__EXERCISE REQUIREMENTS__: Where an image appears, leave it out; otherwise repeat the data exactly.

__INFORMATION PROVIDED__:

***

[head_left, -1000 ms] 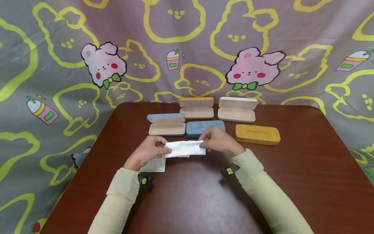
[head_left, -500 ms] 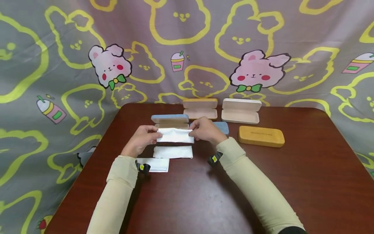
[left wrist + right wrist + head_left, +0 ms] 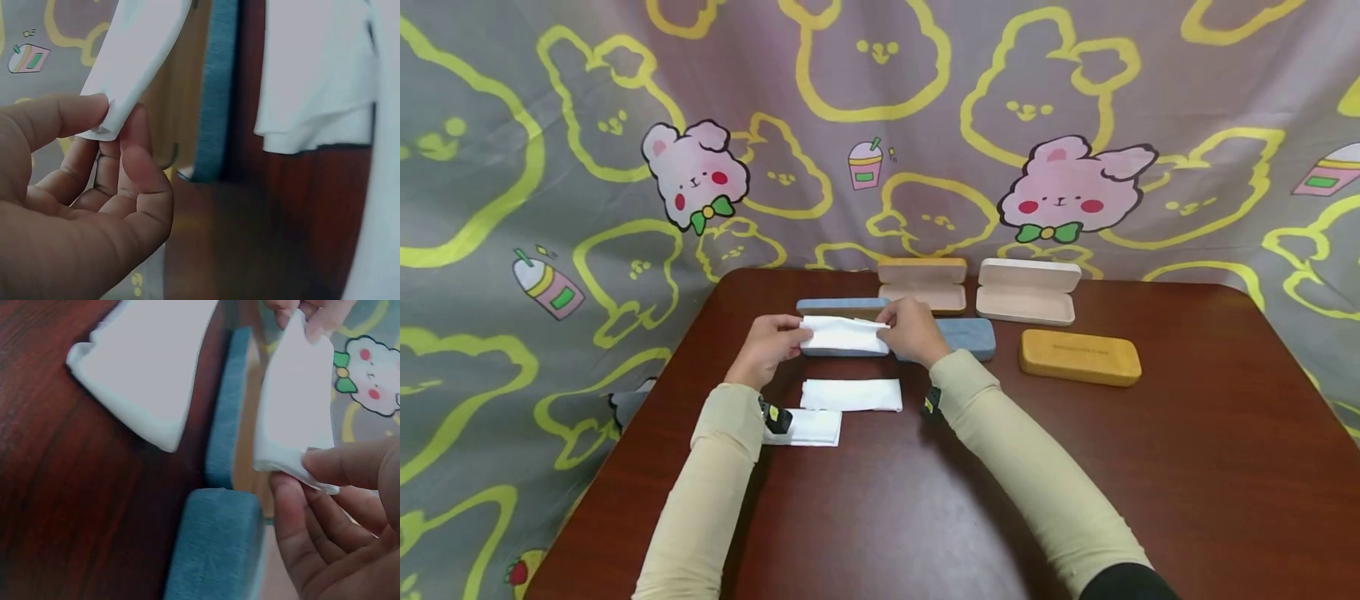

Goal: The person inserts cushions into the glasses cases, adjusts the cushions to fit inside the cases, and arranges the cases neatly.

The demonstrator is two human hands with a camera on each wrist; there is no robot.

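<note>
A folded white cloth (image 3: pixel 844 335) is stretched between both hands, over the open blue glasses case (image 3: pixel 842 305). My left hand (image 3: pixel 766 346) pinches its left end between thumb and fingers. At the right end, my right hand (image 3: pixel 913 329) pinches it the same way; both grips show in the right wrist view, where the cloth (image 3: pixel 297 406) hangs above the case's tray. The cloth hides most of the case's inside. Two more folded white cloths lie nearer me: one (image 3: pixel 852 395) in front of the case, the other (image 3: pixel 816 427) partly behind my left wrist.
A closed blue case (image 3: pixel 966 337) stands right of the open one, partly behind my right hand. A closed yellow case (image 3: pixel 1079 357) lies farther right. Behind stand an open yellow case (image 3: pixel 922 287) and an open white case (image 3: pixel 1028 292), before a patterned curtain (image 3: pixel 940 100).
Both hands have lifted the cloth off the lower ones and carried it forward and left, over the open blue case. The two other cloths now lie uncovered on the table.
</note>
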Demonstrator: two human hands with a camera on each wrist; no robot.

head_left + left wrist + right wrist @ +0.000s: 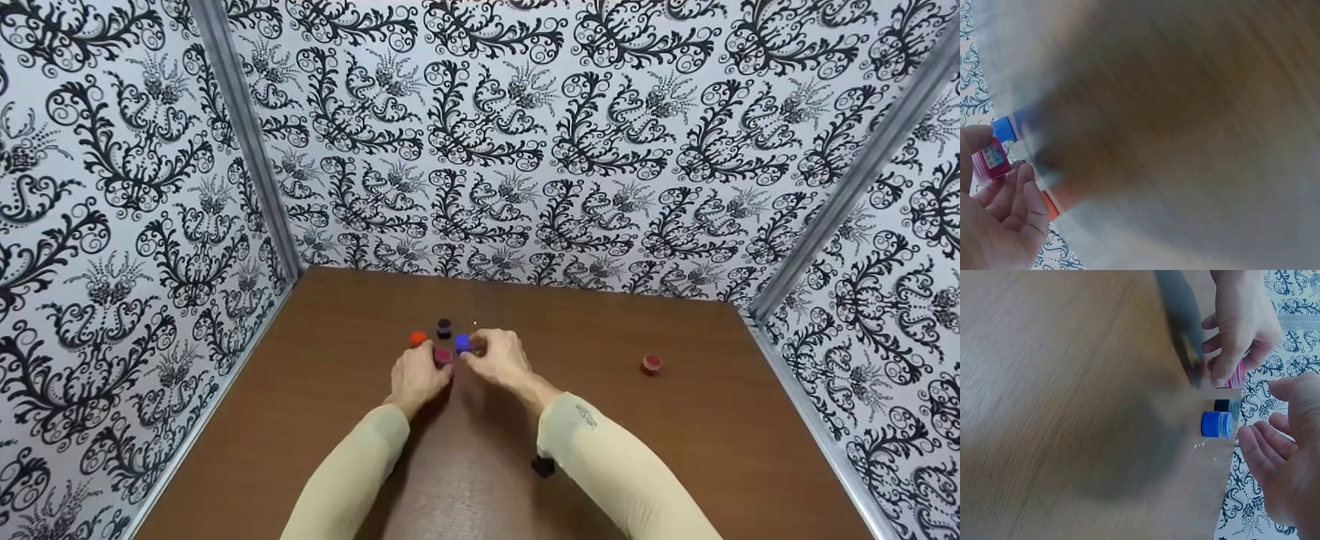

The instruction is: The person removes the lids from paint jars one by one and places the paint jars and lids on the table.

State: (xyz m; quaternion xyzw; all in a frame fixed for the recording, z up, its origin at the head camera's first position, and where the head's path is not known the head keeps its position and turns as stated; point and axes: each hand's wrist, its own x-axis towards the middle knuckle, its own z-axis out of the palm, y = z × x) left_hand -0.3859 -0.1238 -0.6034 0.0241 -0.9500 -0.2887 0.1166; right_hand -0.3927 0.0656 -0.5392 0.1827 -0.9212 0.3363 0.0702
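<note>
My left hand (417, 377) pinches a small magenta paint jar (997, 161) between thumb and fingers; a printed label shows on the jar in the left wrist view. Just to the right, my right hand (1292, 455) is beside a blue paint jar (1217, 424), its thumb and fingers parted. The right wrist view shows a gap between those fingers and the blue jar, which stands on the table. Behind the two hands is a black paint jar (444, 328). An orange-red jar (418, 340) sits at the left hand's far side, partly hidden by it.
A red jar (651, 364) stands apart on the right side of the brown table (315, 420). Near the right sleeve lies a small black object (543, 466), partly covered. Patterned walls (480, 150) enclose the table at the back and sides.
</note>
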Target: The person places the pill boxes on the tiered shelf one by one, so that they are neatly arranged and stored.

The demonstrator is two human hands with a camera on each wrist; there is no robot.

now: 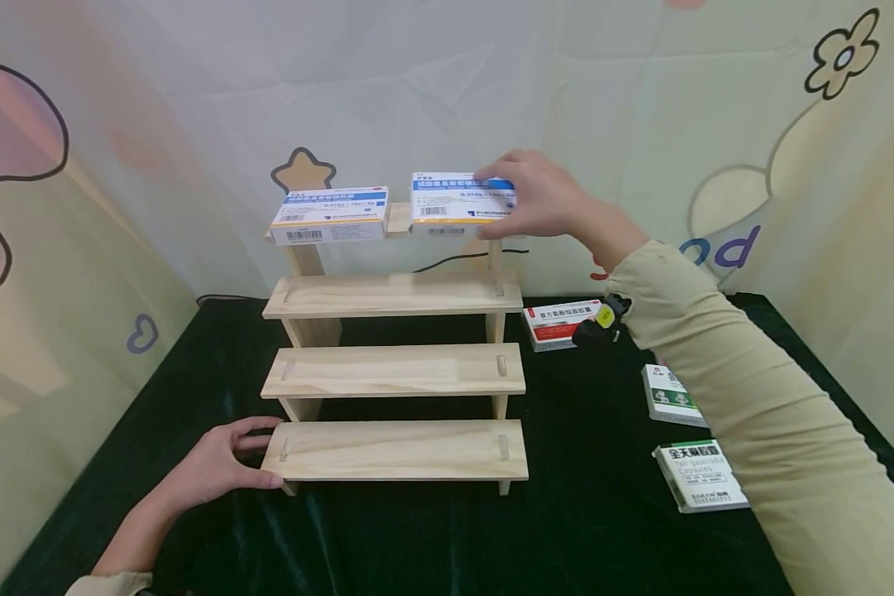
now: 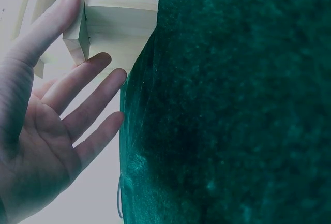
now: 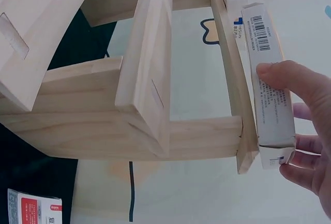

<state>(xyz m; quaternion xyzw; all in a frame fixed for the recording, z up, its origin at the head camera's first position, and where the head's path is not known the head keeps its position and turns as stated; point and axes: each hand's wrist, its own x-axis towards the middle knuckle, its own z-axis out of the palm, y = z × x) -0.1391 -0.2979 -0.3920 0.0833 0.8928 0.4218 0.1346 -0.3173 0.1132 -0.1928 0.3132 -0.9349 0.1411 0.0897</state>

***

__ANSWER TO THIS TASK__:
[head_left, -1000 ms] 
[head_left, -500 ms] 
[left wrist + right wrist + head_left, +0 ms] 

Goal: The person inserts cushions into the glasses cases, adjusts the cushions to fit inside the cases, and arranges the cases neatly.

The demonstrator is two human hands with a camera on each wrist; there is no robot.

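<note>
A folded white cloth (image 3: pixel 844 335) is stretched between both hands, over the open blue glasses case (image 3: pixel 842 305). My left hand (image 3: pixel 766 346) pinches its left end between thumb and fingers. At the right end, my right hand (image 3: pixel 913 329) pinches it the same way; both grips show in the right wrist view, where the cloth (image 3: pixel 297 406) hangs above the case's tray. The cloth hides most of the case's inside. Two more folded white cloths lie nearer me: one (image 3: pixel 852 395) in front of the case, the other (image 3: pixel 816 427) partly behind my left wrist.
A closed blue case (image 3: pixel 966 337) stands right of the open one, partly behind my right hand. A closed yellow case (image 3: pixel 1079 357) lies farther right. Behind stand an open yellow case (image 3: pixel 922 287) and an open white case (image 3: pixel 1028 292), before a patterned curtain (image 3: pixel 940 100).
Both hands have lifted the cloth off the lower ones and carried it forward and left, over the open blue case. The two other cloths now lie uncovered on the table.
</note>
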Demonstrator: two human hands with a camera on each wrist; no robot.

head_left + left wrist + right wrist @ +0.000s: 

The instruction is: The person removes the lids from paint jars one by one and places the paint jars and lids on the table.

State: (xyz m; quaternion xyzw; all in a frame fixed for the recording, z up, its origin at the head camera's first position, and where the head's path is not known the head keeps its position and turns as stated; point and axes: each hand's wrist, its own x-axis towards the middle knuckle, its own z-axis out of the palm, y = z × x) left_hand -0.3859 -0.1238 -0.6034 0.0241 -0.9500 -0.2887 0.1166; right_hand -0.3927 0.0656 -0.5392 0.1827 -0.9212 0.3363 0.0702
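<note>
My left hand (417, 377) pinches a small magenta paint jar (997, 161) between thumb and fingers; a printed label shows on the jar in the left wrist view. Just to the right, my right hand (1292, 455) is beside a blue paint jar (1217, 424), its thumb and fingers parted. The right wrist view shows a gap between those fingers and the blue jar, which stands on the table. Behind the two hands is a black paint jar (444, 328). An orange-red jar (418, 340) sits at the left hand's far side, partly hidden by it.
A red jar (651, 364) stands apart on the right side of the brown table (315, 420). Near the right sleeve lies a small black object (543, 466), partly covered. Patterned walls (480, 150) enclose the table at the back and sides.
</note>
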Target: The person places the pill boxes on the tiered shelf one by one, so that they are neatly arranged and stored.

The demonstrator is two human hands with a camera on each wrist; there is no robot.

now: 
now: 
now: 

<state>(xyz m; quaternion xyzw; all in a frame fixed for the recording, z up, its origin at the head camera's first position, and where the head's path is not known the head keeps its position and turns as stated; point and axes: each hand's wrist, its own x-axis towards the middle knuckle, its own z-axis out of the palm, y = z × x) -0.1391 -0.2979 -0.3920 0.0833 0.8928 0.4218 0.1346 -0.3173 0.1132 -0.1928 0.3132 -0.9349 0.1411 0.0897</state>

What came before is the finished answer.